The fence with pins is not available anymore. You have to look for an old style second hand Domino DF 500 .
Festool probably had to change the pin-fence due to violation of a patented fence from the Mafell Duo Doweler DD40.

The design was not changed due to a patent infringement, for what it's worth. If that were the case, the DF 700 wouldn't have pins...

Maybe this is inappropriate for this thread and is for Shane to answer but why did Festool change the 500 fence design? It seems as if most users feel the old style is superior.

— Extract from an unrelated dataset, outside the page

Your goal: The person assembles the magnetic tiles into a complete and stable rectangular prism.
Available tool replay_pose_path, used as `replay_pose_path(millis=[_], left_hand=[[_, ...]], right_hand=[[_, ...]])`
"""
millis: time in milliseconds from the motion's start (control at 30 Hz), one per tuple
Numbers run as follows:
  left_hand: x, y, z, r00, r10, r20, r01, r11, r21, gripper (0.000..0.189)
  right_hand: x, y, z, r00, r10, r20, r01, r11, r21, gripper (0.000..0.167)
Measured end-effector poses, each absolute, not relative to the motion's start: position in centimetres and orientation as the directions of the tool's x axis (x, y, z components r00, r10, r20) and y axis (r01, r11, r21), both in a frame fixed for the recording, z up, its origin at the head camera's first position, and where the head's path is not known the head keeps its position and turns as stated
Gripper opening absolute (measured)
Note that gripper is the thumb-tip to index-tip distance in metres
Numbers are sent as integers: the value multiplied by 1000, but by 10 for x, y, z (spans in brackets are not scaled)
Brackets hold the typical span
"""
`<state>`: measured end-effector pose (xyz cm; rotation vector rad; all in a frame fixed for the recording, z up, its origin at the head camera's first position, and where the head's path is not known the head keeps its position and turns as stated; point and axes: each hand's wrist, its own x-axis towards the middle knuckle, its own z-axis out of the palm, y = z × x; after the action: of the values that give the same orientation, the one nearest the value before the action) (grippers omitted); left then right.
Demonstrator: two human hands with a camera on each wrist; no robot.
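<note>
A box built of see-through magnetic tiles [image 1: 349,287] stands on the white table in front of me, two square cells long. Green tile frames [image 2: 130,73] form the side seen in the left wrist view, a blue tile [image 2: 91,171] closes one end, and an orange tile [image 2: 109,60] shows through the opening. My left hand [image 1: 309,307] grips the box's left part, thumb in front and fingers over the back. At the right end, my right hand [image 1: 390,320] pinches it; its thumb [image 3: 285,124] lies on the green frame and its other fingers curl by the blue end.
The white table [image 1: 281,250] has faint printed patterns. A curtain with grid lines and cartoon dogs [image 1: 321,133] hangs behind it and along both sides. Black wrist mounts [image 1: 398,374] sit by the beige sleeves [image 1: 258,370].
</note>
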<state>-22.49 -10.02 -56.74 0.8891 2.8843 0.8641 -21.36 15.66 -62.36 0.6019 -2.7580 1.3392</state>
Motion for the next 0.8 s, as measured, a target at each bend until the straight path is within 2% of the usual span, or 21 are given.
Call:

The pin design was changed for a few reasons. One reason was because glue was getting into the pin mechanism and making it stick. I would say that it's incorrect that most people prefer the pin-style. It seems fairly equally divided from my experiences. I personally have the pin model and rarely use the pins for indexing. But, that's just how I use it. I rarely use the default distance between mortises provided by the pins. The cross stops have pins if you prefer indexing in that way.

Shane
« Last Edit: May 07, 2014, 11:19 AM by Shane Holland »

Offline promark747

  • Posts: 484
Re: Domino 700 or 500
« Reply #27 on: May 07, 2014, 12:42 PM »
When I first got my 700, I was using the pins.  But I was having occasional problems where the pin, when placed inside a previously-cut mortise, wouldn't seat all the way to the side and was getting hung up...and I wasn't checking carefully enough to ensure the fence was totally flat on the work piece.  My panels would then be slightly skewed.  Lately I've just been using pencil lines.

Offline grbmds

  • Posts: 2048
Re: Domino 700 or 500
« Reply #28 on: May 07, 2014, 02:02 PM »
A follow up question . . . Why wouldn't glue get into the new stops in the same way as with the pins?